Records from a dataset
# # # # # # #

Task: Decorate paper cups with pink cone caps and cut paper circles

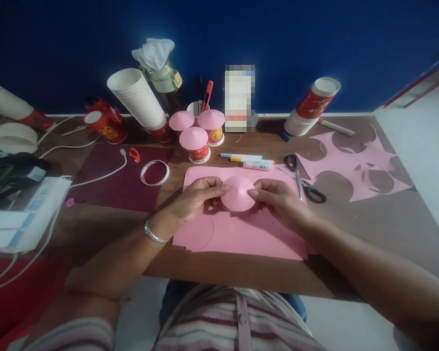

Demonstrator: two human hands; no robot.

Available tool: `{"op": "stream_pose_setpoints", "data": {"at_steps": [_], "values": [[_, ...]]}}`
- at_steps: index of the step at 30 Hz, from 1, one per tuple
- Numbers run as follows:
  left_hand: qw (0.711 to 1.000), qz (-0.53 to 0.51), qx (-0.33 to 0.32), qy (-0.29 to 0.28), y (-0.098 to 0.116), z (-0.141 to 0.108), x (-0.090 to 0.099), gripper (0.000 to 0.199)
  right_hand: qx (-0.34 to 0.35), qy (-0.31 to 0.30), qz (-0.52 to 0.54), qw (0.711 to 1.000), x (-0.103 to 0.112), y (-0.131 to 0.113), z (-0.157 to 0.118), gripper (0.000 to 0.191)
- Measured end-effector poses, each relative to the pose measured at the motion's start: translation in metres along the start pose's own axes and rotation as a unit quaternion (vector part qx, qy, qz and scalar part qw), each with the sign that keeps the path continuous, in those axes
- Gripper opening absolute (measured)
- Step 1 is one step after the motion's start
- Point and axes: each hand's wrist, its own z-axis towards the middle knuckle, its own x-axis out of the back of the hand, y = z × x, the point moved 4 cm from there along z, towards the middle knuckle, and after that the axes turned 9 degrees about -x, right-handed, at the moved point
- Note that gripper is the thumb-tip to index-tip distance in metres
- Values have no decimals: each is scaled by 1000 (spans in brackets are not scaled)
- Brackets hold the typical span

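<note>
A shallow pink paper cone is held between my two hands, its tip facing up. My left hand pinches its left edge, with the thumb on top. On the right edge, my right hand grips it in the same way. Below the cone lie pink paper sheets, with a faint curved line at the lower left. Beyond them, three red cups wear pink cone tops. Black-handled scissors rest at the right edge of the sheets, beside a glue tube and pens.
Cut pink scraps lie at the right. Stacked cups, a bottle and another cup stack stand along the blue wall. A white ring, cables and a power strip are on the left.
</note>
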Motion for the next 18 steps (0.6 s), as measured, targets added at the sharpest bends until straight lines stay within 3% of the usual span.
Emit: {"op": "stream_pose_setpoints", "data": {"at_steps": [10,14,18], "values": [[1000,7,-4,-6,-1,0,2,45,20,6,-29,999,2,-2,0,37],[999,33,-40,6,3,0,5,46,138,105,-93,981,10,-13,-5,30],[997,50,-59,13,5,0,5,47,296,174,-237,909,10,-24,-16,30]]}}
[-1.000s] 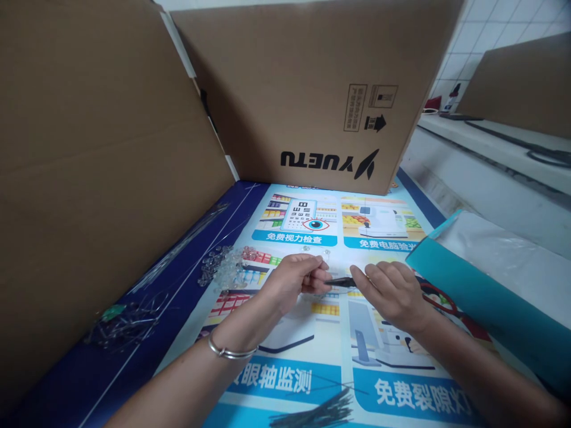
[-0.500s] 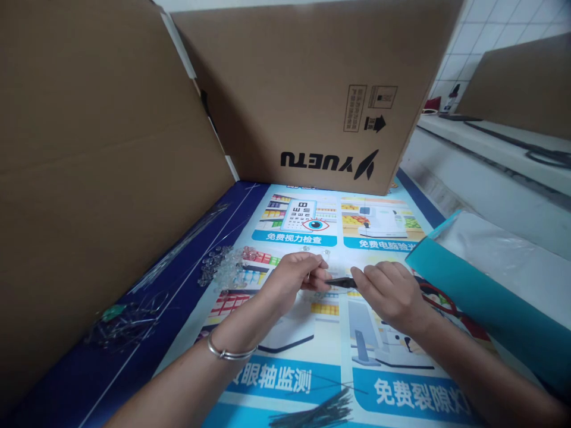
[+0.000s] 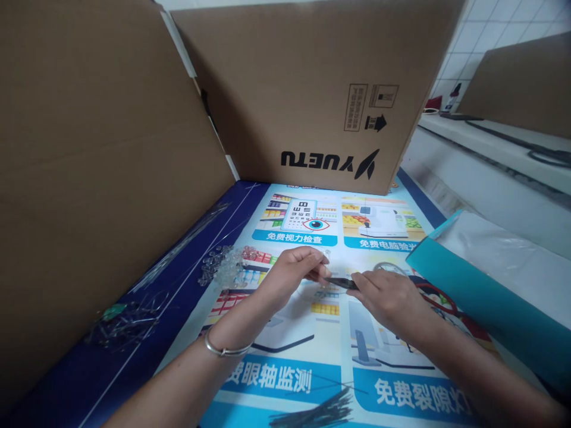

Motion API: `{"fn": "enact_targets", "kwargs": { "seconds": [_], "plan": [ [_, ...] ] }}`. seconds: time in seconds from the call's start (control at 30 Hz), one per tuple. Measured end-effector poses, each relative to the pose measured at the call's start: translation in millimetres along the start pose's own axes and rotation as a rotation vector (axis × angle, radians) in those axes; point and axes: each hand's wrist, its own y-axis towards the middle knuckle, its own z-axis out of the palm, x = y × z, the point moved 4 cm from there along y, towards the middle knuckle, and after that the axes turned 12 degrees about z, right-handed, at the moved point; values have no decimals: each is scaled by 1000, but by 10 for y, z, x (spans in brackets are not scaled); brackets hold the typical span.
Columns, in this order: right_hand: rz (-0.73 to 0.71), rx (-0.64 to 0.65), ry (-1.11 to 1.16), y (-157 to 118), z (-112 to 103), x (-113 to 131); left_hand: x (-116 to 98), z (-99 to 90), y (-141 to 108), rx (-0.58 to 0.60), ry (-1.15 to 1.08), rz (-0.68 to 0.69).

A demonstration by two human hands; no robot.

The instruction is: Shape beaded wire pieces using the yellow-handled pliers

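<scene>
My right hand (image 3: 387, 299) is closed round the handles of dark pliers (image 3: 341, 283), whose red handle end shows behind the hand. The plier tips point left and touch or nearly touch the fingertips of my left hand (image 3: 300, 268). That left hand is pinched, thumb against fingers, on something too small to make out. Clear beads (image 3: 227, 270) lie in a pile on the printed mat, left of my left hand. A bundle of dark wires (image 3: 319, 411) rests at the near edge.
Cardboard panels (image 3: 312, 89) stand at the back and left. A teal box (image 3: 491, 291) with a white inside is on the right. Thin clear pieces (image 3: 127, 321) lie on the blue strip at left. A ledge (image 3: 504, 142) at right holds a small bottle (image 3: 452, 98) and a cable.
My right hand has turned and shifted slightly down with the pliers. The fingers of my left hand have drawn in more closely and moved a little up.
</scene>
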Motion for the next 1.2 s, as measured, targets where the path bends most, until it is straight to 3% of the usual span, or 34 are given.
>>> {"fn": "enact_targets", "kwargs": {
  "seconds": [0.43, 0.83, 0.93, 1.1, 1.2],
  "plan": [
    [251, 569, 418, 84, -83, -75, -47, 38, -7, 176, 75, 51],
    [380, 901, 825, 22, -30, -113, -90, 76, -26, 266, 136, 62],
    [309, 776, 720, 51, -46, -102, -63, 45, -15, 200, 102, 25],
    [275, 252, 173, 102, -110, -112, 42, -91, 17, -40, 14, -114],
    [142, -8, -1, 83, -164, -45, 103, -110, 10, -140, -86, -174]
  ]
}}
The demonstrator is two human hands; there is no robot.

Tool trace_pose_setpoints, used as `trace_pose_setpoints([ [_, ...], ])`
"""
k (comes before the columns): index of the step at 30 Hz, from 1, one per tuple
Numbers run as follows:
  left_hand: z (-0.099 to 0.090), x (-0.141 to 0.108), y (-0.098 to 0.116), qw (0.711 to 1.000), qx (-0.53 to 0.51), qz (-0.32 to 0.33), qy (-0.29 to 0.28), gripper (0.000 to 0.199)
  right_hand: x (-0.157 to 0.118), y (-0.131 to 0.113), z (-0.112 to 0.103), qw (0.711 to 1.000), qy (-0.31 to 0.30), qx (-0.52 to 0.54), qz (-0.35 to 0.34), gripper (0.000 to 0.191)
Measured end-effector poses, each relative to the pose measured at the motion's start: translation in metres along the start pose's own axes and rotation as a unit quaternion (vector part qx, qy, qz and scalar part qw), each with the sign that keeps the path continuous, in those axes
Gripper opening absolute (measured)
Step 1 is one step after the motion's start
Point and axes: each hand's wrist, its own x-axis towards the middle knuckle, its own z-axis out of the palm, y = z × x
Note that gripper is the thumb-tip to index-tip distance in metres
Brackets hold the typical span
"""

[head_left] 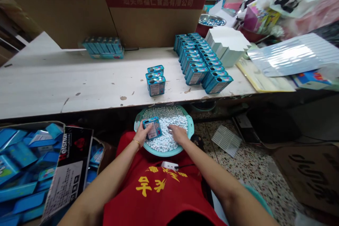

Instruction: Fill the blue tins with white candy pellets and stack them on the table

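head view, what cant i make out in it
Head view: whether the right hand holds something besides white pellets; too small and blurred.
Head view: the fine print on the blue tin; too small, and partly covered by the left hand.
Head view: the floor of the basin; hidden by the pellets.
Head view: the top of the large cardboard box; cut off by the upper edge.

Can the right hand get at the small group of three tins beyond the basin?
Likely yes: the right hand is at the white pellets, and nothing visible blocks its way over the table edge to the three tins.
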Motion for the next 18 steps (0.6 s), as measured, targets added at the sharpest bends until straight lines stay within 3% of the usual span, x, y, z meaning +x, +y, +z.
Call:
trace_pose_setpoints([
  [4,0.001,-0.004,0.006,0.999,-0.007,-0.002,-0.043,0.05,0.009,0.005,0.01,0.994,0.02,0.106,0.005,0.035],
  [8,-0.017,-0.014,0.023,0.993,0.088,0.078,-0.027,0.051,0.002,0.027,0.0,0.97,0.038,0.237,-0.031,0.034],
  [12,-0.025,-0.016,0.033,0.956,0.237,0.172,0.0,0.05,-0.01,0.033,-0.034,0.96,0.055,0.263,-0.076,0.034],
  [18,0.0,-0.01,0.037,0.91,0.348,0.225,-0.025,0.045,-0.031,0.009,-0.105,0.971,0.041,0.197,-0.129,0.032],
])
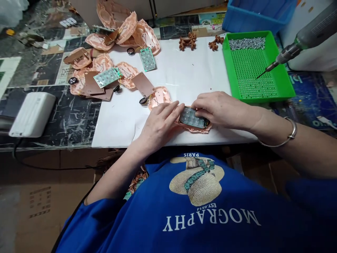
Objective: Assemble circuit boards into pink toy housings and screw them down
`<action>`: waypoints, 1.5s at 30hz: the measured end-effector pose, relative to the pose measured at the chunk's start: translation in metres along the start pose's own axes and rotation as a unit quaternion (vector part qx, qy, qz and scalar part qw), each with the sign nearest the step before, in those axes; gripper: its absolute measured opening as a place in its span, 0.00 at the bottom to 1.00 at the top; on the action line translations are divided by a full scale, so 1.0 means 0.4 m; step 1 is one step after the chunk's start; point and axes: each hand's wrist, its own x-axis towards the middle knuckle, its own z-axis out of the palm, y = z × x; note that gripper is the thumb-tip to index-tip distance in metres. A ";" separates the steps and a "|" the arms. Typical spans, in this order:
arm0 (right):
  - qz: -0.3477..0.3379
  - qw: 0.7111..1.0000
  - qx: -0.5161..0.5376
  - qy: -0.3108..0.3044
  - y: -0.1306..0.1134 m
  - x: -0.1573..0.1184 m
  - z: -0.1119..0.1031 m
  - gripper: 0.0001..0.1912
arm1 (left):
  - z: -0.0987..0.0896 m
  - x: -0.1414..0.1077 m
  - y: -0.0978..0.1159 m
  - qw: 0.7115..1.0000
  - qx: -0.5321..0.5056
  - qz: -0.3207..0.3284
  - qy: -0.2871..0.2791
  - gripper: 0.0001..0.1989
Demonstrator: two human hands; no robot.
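Note:
On the near edge of the white sheet lies a pink plastic shell (196,130) with a circuit board (191,117) seated in it, a translucent grey keypad covering the board. My left hand (162,121) grips the shell's left side, its fingers long and close together over the edge; the thumb is hidden. From the right, my right hand (218,110) has curled fingers and thumb closed at the board's upper right edge. Just beyond my left hand is another pink shell (160,96), wired to a small black round speaker (143,101) and a copper-coloured board (143,84).
More pink shells (126,31) with wired boards (107,77) are heaped at the back left. A green basket (285,82) of screws stands right, under a hanging electric screwdriver (285,54). Brown plastic pieces (187,41), a blue bin (244,21) and a white power box (33,114) are also around.

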 end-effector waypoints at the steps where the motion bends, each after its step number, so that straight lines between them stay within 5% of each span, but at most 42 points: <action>1: -0.005 1.000 0.010 0.002 0.001 -0.001 0.001 0.08 | 0.002 0.006 -0.006 1.000 -0.006 0.011 -0.013 0.27; 7: -0.004 0.992 0.114 0.060 0.020 -0.023 0.024 0.16 | 0.011 0.044 -0.028 0.997 0.014 -0.001 -0.070 0.27; 13: -0.031 0.997 0.049 0.045 0.023 -0.048 0.047 0.11 | 0.010 0.075 -0.029 0.993 0.007 0.005 -0.119 0.40; 18: -0.110 0.991 0.033 0.069 0.028 -0.101 0.066 0.21 | 0.018 0.050 0.051 0.997 0.021 -0.029 -0.074 0.48; 22: -0.139 0.984 0.027 0.106 0.029 -0.133 0.088 0.23 | 0.032 0.006 0.098 0.997 -0.066 -0.044 -0.018 0.44; 28: -0.136 0.978 0.045 0.151 0.038 -0.137 0.103 0.27 | 0.050 -0.033 0.100 0.983 -0.167 -0.062 0.036 0.38; 45: -0.100 0.988 0.083 0.080 0.037 -0.122 0.079 0.27 | 0.045 -0.034 0.106 0.972 -0.209 -0.104 0.014 0.41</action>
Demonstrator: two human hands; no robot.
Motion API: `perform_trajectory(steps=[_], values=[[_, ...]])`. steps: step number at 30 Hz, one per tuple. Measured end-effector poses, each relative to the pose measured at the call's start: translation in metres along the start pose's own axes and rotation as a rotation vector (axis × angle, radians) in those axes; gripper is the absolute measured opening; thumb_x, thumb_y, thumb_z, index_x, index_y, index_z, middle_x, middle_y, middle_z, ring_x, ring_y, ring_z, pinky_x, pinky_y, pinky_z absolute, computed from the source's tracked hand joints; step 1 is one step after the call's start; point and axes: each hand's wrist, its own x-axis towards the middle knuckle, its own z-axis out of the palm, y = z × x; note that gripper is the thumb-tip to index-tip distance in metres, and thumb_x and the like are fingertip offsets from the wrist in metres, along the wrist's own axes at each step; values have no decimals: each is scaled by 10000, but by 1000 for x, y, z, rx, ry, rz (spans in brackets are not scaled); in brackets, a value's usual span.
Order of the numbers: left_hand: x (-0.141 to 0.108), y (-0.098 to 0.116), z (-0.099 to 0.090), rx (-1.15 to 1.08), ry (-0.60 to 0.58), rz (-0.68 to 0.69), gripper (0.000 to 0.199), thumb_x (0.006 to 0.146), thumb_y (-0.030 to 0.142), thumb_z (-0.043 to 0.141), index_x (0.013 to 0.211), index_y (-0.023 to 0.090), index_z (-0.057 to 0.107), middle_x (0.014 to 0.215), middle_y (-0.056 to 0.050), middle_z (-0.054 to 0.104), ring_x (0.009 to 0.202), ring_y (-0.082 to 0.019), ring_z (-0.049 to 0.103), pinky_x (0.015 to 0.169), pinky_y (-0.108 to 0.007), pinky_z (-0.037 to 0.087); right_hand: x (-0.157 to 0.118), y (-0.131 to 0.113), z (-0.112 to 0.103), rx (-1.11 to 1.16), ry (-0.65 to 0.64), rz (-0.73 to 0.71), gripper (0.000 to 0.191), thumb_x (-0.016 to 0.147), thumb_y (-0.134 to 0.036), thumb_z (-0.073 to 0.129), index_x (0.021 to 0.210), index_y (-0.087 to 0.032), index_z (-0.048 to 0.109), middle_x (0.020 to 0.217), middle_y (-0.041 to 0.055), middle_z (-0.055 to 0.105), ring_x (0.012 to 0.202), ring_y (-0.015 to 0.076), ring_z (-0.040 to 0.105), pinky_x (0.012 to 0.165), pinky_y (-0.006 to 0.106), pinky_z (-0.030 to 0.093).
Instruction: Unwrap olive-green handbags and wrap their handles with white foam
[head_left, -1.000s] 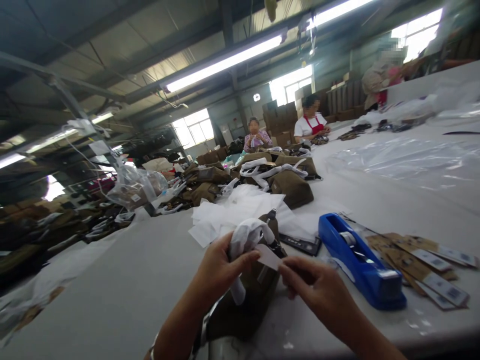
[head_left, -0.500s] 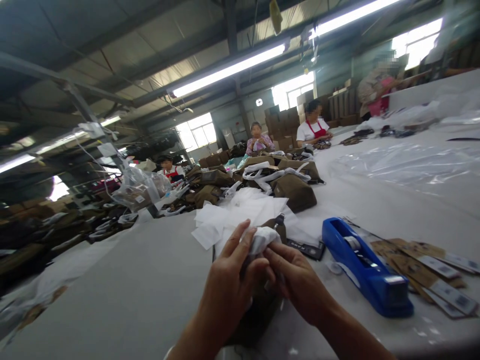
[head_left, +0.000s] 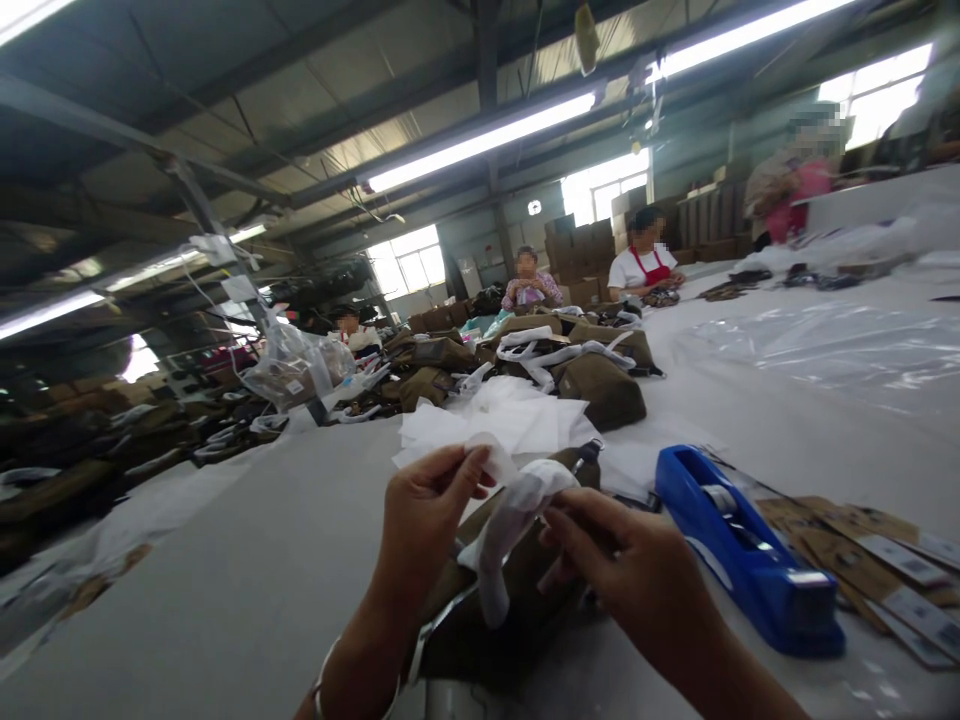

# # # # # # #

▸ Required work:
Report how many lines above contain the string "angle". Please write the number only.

▸ Solution to this exercise:
2